Un rapport récent d’un quatuor de puissants groupes de santé – l’Association médicale canadienne, le Collège royal des médecins et chirurgiens du Canada, le Collège des médecins de famille du Canada et Inforoute Santé du Canada – souligne qu’il est également essentiel d’obtenir l’adhésion des prestataires de soins de santé. Pour ce faire, il faut les impliquer dans le changement du système, et non l’imposer. Le rapport du groupe de travail sur l’interopérabilité dans le domaine de la santé numérique soulève également un point essentiel qui est souvent négligé : Les cliniciens collectent des données principalement pour soutenir les soins aux personnes, ce qui est très différent de la collecte de données pour l’amélioration de la qualité, l’amélioration de la santé de la population et la recherche médicale.

Ce fossé fondamental entre l’approche des gouvernements et des institutions et celle des cliniciens n’est pas infranchissable.
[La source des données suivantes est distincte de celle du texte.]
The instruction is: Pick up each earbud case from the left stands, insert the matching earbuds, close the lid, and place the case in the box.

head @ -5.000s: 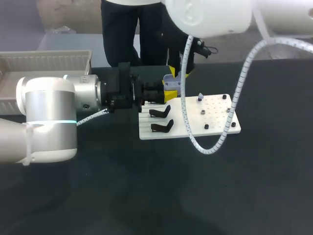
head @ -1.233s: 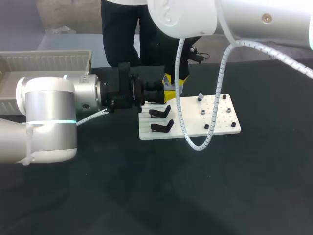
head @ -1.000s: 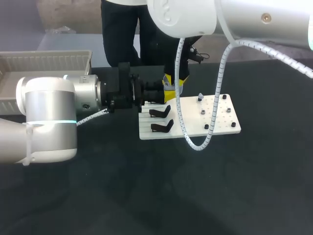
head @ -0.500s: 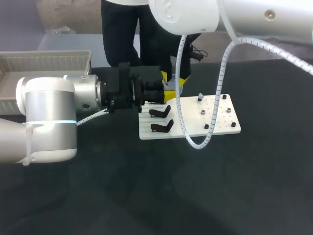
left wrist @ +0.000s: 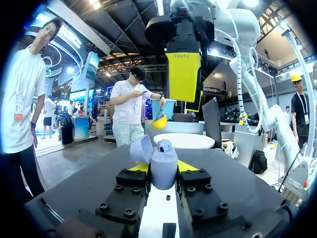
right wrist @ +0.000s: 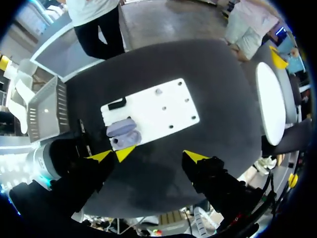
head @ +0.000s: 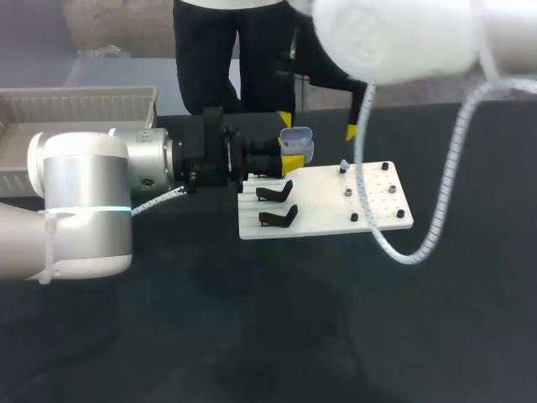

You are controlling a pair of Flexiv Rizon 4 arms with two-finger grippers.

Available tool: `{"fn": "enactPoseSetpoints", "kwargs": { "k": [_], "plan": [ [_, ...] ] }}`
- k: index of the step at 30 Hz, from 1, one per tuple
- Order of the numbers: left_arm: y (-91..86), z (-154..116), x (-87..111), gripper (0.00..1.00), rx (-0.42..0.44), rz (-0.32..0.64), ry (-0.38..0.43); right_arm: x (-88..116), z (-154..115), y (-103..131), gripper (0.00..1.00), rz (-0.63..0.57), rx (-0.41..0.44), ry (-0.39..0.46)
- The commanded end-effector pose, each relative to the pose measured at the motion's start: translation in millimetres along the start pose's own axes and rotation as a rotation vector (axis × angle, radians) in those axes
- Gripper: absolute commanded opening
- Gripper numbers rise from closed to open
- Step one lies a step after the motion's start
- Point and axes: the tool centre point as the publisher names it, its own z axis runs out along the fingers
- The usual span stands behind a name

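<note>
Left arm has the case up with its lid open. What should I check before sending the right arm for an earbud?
1. Earbud case gripped by left claw: ok, both fingers press its sides.
2. Lid open: ok.
3. Right claw open with nothing in it: ok.
4. Right claw apart from the case: ok, it hangs above, not touching.
5. Earbuds already seated in the case: cannot tell.
6. Pale piece on a peg of the white board being an earbud: cannot tell.

L pincer (head: pixel 290 158) w/ open lavender earbud case (head: pixel 297 143) at white board (head: pixel 336 214) edge; R pincer (head: pixel 319 126) above, spread wide.
</note>
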Motion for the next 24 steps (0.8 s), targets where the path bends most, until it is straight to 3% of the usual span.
{"fn": "enactPoseSetpoints", "kwargs": {
  "k": [1,6,23,24],
  "plan": [
    [-1.3,1,1.5,0.00,-0.008,0.005,-0.006,11,0,-35,1.00,-0.009,-0.162,-0.116],
    [-1.3,1,1.5,0.00,-0.008,0.005,-0.006,12,-1,-46,1.00,-0.026,-0.170,-0.142],
    [-1.3,1,1.5,0.00,-0.008,0.005,-0.006,12,-1,-46,1.00,-0.026,-0.170,-0.142],
    [-1.3,1,1.5,0.00,-0.008,0.005,-0.006,6,-1,-47,1.00,-0.041,-0.181,-0.182]
  ]
}}
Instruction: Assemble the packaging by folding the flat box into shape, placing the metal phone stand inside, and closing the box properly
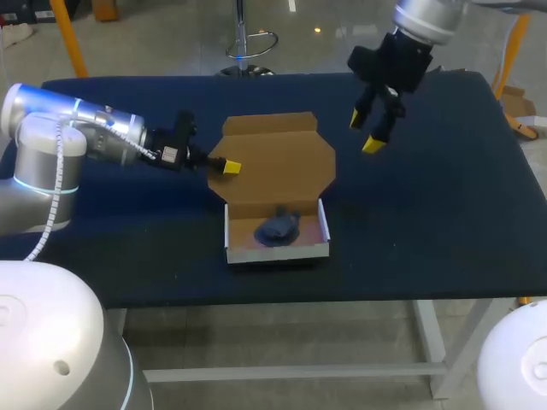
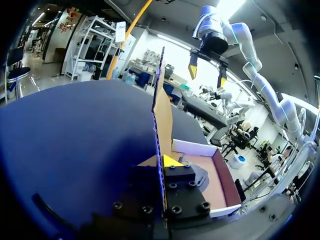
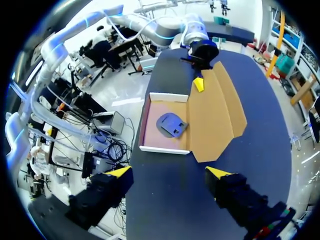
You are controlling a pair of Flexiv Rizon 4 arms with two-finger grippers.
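Observation:
A cardboard box point(image 1: 231, 243) with white walls sits mid-table, its tray holding the dark metal phone stand point(image 1: 279, 227). The brown lid point(image 1: 282, 166) is open behind the tray. My left gripper point(image 1: 227, 166) is shut on the lid's left edge; in the left wrist view the lid point(image 2: 163, 112) runs edge-on through that gripper point(image 2: 163, 162). Up and to the right of the lid, my right gripper point(image 1: 370, 130) hangs open with nothing between its fingers. The right wrist view has that gripper point(image 3: 169, 172) above the table, with the tray point(image 3: 165, 148), the stand point(image 3: 172, 125), the lid point(image 3: 215, 112) and the left gripper point(image 3: 199, 84) ahead of it.
The dark blue table point(image 1: 427, 222) has bare cloth to the right and left of the box. Its front edge lies just below the tray. My left arm point(image 1: 77, 137) lies low across the left side of the table.

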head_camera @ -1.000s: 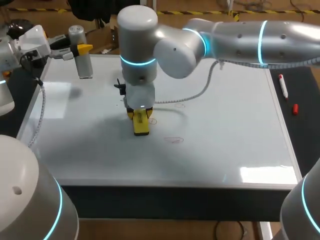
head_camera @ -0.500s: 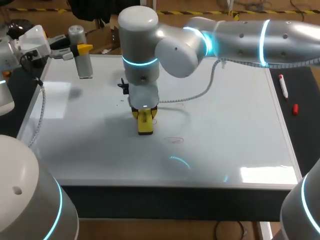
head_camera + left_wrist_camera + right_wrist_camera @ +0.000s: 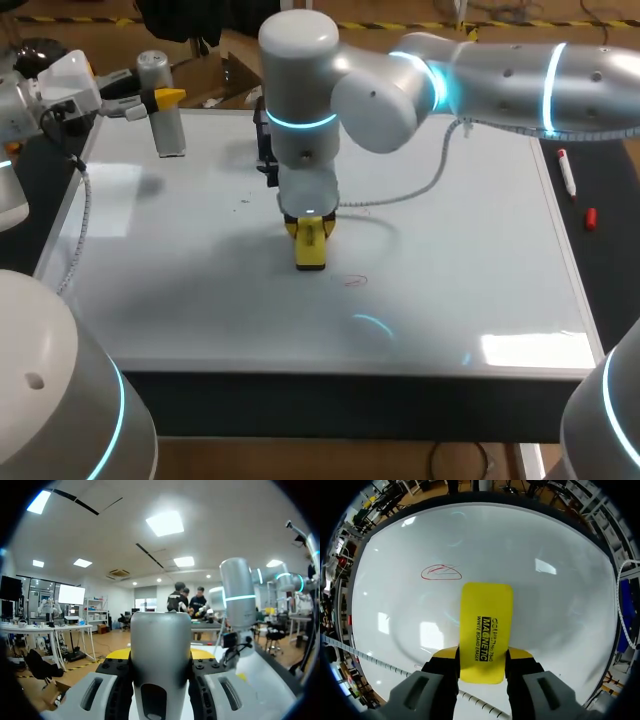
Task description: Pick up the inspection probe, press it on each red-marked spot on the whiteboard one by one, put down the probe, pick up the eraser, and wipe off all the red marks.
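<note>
My right gripper [image 3: 311, 232] is shut on the yellow eraser [image 3: 311, 247], pressing it flat on the whiteboard [image 3: 460, 270] near the middle. In the right wrist view the eraser [image 3: 486, 630] sits between the fingers of that gripper [image 3: 483, 661], and one red mark [image 3: 441, 572] lies just ahead of it. The head view shows that red mark [image 3: 355, 281] a little to the eraser's right. My left gripper [image 3: 163, 100] stays at the board's far left corner, shut on the grey probe [image 3: 168, 125], which stands upright. The probe [image 3: 161, 660] fills the left wrist view between the fingers.
A marker pen [image 3: 566, 170] and its red cap [image 3: 590, 217] lie on the dark strip right of the board. My right arm's grey cable [image 3: 400, 195] hangs in a loop over the board behind the eraser.
My right arm has slid the eraser to the right across the board. The faint red mark beside the eraser earlier no longer shows. The left arm and probe have not moved.
</note>
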You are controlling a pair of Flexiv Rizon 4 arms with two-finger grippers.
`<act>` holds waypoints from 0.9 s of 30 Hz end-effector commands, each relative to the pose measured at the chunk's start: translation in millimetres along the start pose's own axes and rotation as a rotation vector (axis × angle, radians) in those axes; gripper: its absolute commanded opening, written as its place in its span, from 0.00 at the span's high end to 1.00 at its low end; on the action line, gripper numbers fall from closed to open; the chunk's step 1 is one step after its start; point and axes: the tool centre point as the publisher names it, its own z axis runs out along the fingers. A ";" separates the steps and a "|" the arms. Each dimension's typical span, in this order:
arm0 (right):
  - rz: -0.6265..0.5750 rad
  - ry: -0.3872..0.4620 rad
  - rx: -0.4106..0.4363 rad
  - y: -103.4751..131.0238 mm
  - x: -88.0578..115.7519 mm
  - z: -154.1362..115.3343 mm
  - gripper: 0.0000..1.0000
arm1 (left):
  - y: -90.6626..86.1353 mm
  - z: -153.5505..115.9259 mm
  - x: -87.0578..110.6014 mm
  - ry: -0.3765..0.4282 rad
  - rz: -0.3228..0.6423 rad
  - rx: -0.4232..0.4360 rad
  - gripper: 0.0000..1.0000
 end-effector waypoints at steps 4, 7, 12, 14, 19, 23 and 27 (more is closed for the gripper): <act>0.008 0.016 0.005 2.4 18.2 35.0 1.00 | -1.0 0.2 1.1 -0.003 0.002 0.001 1.00; 0.010 0.019 0.006 3.3 21.1 33.7 1.00 | -1.0 0.2 1.1 -0.003 0.002 0.001 1.00; -0.043 0.038 0.018 6.6 17.6 7.6 1.00 | -1.0 0.2 1.1 -0.003 0.002 0.001 1.00; -0.077 0.017 0.030 8.2 14.3 -12.5 1.00 | -1.0 0.2 1.1 -0.003 0.002 0.001 1.00; -0.096 -0.040 0.083 7.1 14.9 -47.9 1.00 | -1.0 0.2 1.1 -0.003 0.002 0.001 1.00; -0.108 -0.050 0.109 6.6 20.2 -61.3 1.00 | -1.0 0.2 1.1 -0.003 0.002 0.001 1.00; -0.099 -0.044 0.115 5.5 27.4 -61.6 1.00 | -1.0 0.2 1.1 -0.003 0.002 0.001 1.00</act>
Nous pouvons et devons faire les deux : collecter simultanément des données individuelles et des données au niveau des systèmes. Mais nous ne pourrons le faire que si nous nous en donnons explicitement l’objectif, si nous disposons de normes communes et de systèmes interopérables.

Cela nécessite non seulement un plan, mais aussi un leadership. Comme l’indique un autre rapport, « L’interopérabilité sauve des vies » : « Il est difficile de réparer quelque chose si personne n’est responsable.